### TO DO:
Check each line of the entries below for the string "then" and state how many lines have it, with no other text.

··· AVAILABLE DATA

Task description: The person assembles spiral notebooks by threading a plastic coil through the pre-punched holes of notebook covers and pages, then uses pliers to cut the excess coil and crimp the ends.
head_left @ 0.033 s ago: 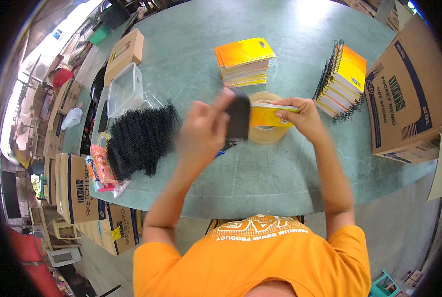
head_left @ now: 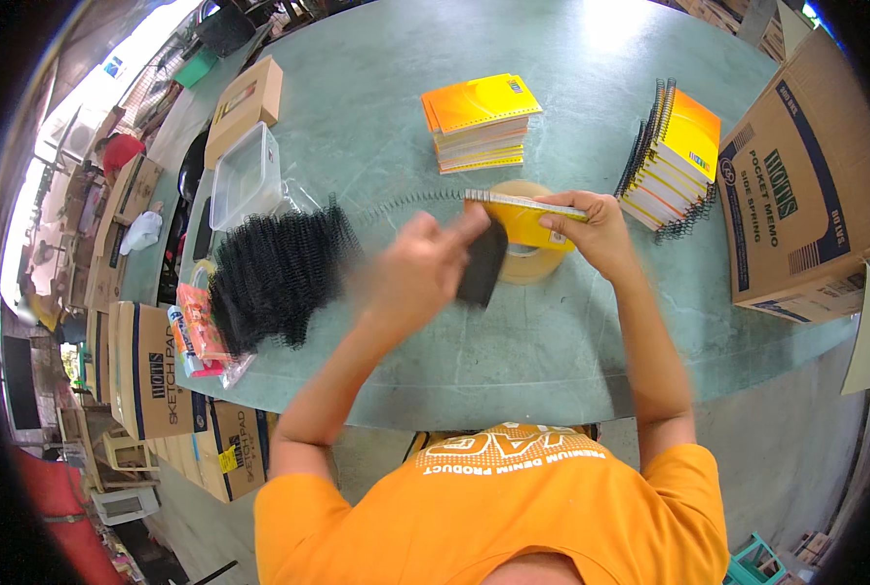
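Observation:
My right hand (head_left: 596, 229) grips a small yellow notepad (head_left: 527, 216) by its right end, holding it edge-up above a roll of clear tape (head_left: 532, 268) on the green table (head_left: 552, 341). My left hand (head_left: 420, 273) is motion-blurred just left of the pad, fingers closed on a flat black piece (head_left: 482, 263). A black spiral wire (head_left: 406, 203) runs left from the pad's top edge. A heap of black spiral coils (head_left: 274, 273) lies left of my left hand.
A stack of orange notepads (head_left: 479, 122) sits at the back centre, with spiral-bound pads (head_left: 674, 146) at the right beside an open cardboard box (head_left: 805, 185). A clear plastic tub (head_left: 245, 175), a small carton (head_left: 245, 97) and coloured packets (head_left: 196, 331) line the left edge.

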Tool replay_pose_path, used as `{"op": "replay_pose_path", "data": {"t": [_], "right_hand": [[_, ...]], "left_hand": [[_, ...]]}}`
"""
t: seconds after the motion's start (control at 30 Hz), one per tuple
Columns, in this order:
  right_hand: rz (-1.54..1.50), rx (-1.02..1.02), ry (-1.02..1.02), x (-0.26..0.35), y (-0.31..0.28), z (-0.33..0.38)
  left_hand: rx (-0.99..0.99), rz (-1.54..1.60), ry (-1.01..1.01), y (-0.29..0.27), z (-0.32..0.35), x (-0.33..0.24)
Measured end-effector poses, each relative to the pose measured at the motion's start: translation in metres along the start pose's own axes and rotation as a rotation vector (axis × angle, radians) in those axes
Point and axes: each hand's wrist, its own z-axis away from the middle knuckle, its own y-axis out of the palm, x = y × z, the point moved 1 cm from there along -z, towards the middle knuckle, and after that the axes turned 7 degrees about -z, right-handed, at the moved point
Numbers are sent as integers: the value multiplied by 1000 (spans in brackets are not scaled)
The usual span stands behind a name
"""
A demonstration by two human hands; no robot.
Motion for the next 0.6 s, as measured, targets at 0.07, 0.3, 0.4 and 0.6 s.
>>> {"op": "replay_pose_path", "data": {"t": [0.07,0.3,0.4,0.6], "right_hand": [[53,-23,-83,3,0,-1],[-64,-58,-6,-5,3,10],[-215,-109,22,-10,1,11],[-265,-32,28,-22,6,17]], "left_hand": [[-83,18,141,7,8,-5],[-123,51,170,5,-9,-7],[-432,135,103,-17,-15,-15],[-72,125,94,-1,-21,-12]]}}
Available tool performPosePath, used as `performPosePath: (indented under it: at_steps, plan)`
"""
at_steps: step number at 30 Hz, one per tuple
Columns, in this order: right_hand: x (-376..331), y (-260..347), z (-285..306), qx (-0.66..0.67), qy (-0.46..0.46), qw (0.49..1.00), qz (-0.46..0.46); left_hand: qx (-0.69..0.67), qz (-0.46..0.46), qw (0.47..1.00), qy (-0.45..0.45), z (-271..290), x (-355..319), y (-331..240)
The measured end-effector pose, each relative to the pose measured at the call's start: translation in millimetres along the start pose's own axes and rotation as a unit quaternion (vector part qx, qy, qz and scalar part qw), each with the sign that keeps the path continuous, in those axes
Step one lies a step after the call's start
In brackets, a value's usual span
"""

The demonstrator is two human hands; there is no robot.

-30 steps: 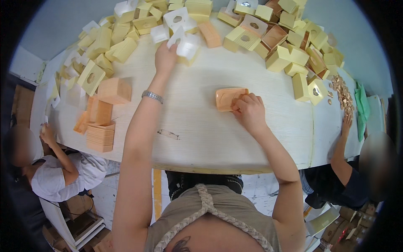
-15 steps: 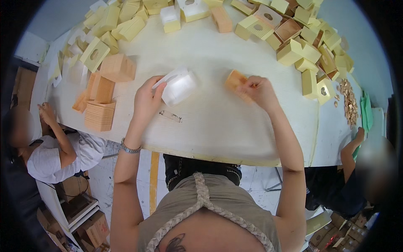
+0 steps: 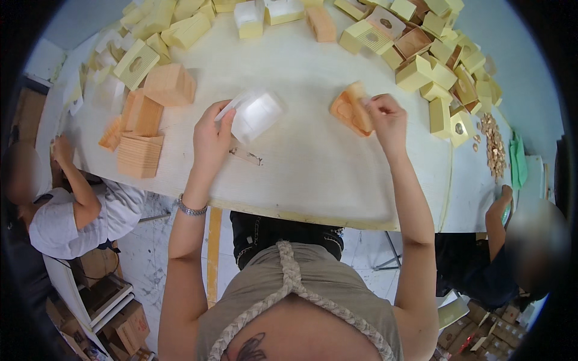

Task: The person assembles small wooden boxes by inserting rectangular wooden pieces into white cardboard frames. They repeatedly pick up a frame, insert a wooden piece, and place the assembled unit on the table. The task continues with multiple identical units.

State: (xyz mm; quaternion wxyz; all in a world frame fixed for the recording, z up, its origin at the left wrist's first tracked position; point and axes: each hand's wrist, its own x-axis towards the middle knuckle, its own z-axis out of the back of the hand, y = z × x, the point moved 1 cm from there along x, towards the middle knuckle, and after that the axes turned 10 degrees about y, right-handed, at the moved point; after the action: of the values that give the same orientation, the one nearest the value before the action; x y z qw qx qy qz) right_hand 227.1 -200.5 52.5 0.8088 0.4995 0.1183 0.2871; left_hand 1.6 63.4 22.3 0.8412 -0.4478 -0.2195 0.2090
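My left hand is closed on the edge of a whitish, translucent small box, thumb on the near side. The box sits tilted over the table, its shape slightly blurred. To the right, my right hand pinches the raised flap of an orange wood-patterned small box. That box shows its orange inside and rests on or just over the table; I cannot tell which. Left of my left hand stand several wood-patterned boxes, some with open flaps.
Heaps of pale yellow boxes line the table's far left and far right. Small copper-coloured pieces lie at the right, beside green cloth or plastic. One person works at each side.
My right hand has risen a little, and the orange box's flap now stands up, showing its inside. The white box in my left hand has turned slightly.
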Motion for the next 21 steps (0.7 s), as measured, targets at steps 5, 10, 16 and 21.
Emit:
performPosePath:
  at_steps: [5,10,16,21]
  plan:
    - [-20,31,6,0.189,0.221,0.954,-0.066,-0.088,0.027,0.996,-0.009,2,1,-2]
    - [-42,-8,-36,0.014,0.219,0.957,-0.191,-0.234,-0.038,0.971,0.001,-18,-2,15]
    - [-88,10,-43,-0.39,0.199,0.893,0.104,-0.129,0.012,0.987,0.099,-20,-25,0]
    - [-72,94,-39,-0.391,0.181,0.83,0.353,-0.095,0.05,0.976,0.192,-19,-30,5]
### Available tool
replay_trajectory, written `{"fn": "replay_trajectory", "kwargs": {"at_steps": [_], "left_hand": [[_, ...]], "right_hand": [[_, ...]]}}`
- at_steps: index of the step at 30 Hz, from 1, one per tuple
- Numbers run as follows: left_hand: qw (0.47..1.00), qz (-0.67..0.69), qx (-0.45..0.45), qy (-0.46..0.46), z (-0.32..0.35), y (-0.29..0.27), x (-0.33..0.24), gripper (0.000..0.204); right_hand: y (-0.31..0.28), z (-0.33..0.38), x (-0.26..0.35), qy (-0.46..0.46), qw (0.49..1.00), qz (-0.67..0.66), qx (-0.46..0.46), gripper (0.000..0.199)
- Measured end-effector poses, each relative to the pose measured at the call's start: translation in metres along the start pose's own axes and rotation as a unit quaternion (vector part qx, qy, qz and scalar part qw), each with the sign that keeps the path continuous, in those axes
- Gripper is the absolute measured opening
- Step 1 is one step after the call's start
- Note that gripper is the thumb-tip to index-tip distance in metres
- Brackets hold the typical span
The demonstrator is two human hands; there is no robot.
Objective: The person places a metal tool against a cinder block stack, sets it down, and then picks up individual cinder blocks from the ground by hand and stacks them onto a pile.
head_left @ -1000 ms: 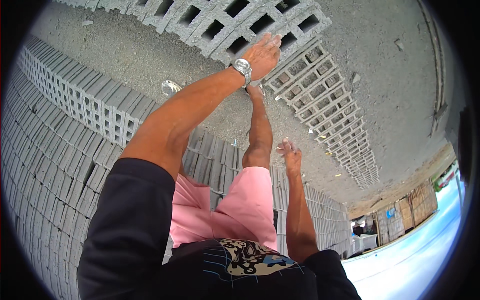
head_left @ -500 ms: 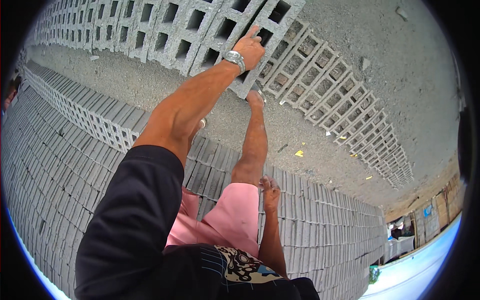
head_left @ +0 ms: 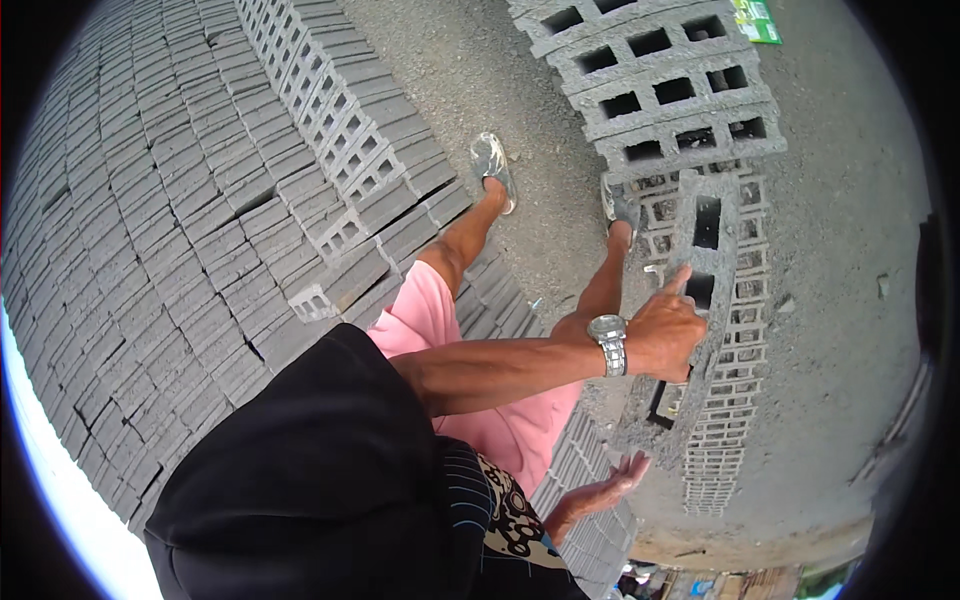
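With my left hand [head_left: 665,325], which wears a metal watch [head_left: 607,345], I grip a grey hollow concrete block [head_left: 716,265]. The index finger lies along the wall between two of its holes; other fingers are hidden in or behind the block. The block is lifted off the end of a row of standing hollow blocks [head_left: 690,110] and hides part of a line of blocks beneath it. My right hand [head_left: 610,488] is open, fingers stretched, below the near end of the held block and apart from it.
A large stack of grey blocks [head_left: 150,210] fills the left side, with hole faces along its edge. My shoes [head_left: 490,165] stand on gritty ground between stack and row. A line of blocks [head_left: 718,450] runs along the ground at right. A green packet [head_left: 757,20] lies at the top.
My view has turned. The block in my left hand has come away from the row's end and swung round to the right. My right hand has moved from beside my leg toward the block.
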State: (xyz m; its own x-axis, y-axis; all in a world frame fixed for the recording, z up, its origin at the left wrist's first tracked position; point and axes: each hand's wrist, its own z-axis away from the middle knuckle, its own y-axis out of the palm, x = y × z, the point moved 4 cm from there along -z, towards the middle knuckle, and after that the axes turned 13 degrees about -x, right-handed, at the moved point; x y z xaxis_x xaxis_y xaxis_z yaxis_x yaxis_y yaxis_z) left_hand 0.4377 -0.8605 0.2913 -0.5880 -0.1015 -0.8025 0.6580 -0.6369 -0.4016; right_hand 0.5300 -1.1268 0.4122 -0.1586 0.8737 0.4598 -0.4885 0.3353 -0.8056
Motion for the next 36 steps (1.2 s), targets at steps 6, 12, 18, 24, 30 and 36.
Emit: {"fn": "replay_trajectory", "kwargs": {"at_steps": [6,12,18,24,30,36], "left_hand": [[0.973,0.066,-0.168,-0.142,0.089,-0.100,0.042,0.013],[0.857,0.041,-0.425,-0.287,0.201,-0.230,0.131,0.019],[0.734,-0.009,-0.516,-0.441,0.331,-0.327,0.231,0.035],[0.613,-0.070,-0.559,-0.554,0.481,-0.351,0.312,0.047],[0.544,0.015,-0.453,-0.706,0.589,-0.339,0.363,0.058],[0.528,0.035,-0.443,-0.723,0.641,-0.288,0.414,0.058]], "right_hand": [[0.009,-0.004,0.077,-0.177,0.963,0.137,0.148,0.096],[0.152,0.075,0.198,-0.332,0.867,0.179,0.325,0.101],[0.315,0.218,0.251,-0.361,0.763,0.295,0.447,0.078],[0.391,0.380,0.227,-0.374,0.662,0.167,0.628,0.088],[0.419,0.495,0.196,-0.442,0.571,0.255,0.644,0.106],[0.446,0.523,0.098,-0.375,0.533,0.245,0.718,0.123]]}}
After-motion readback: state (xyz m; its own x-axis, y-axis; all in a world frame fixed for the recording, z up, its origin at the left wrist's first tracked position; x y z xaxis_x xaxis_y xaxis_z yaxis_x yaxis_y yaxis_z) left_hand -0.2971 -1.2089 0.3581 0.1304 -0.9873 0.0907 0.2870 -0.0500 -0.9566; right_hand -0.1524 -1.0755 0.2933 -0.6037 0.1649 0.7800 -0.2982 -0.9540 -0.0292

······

### SOLVED PROBLEM:
2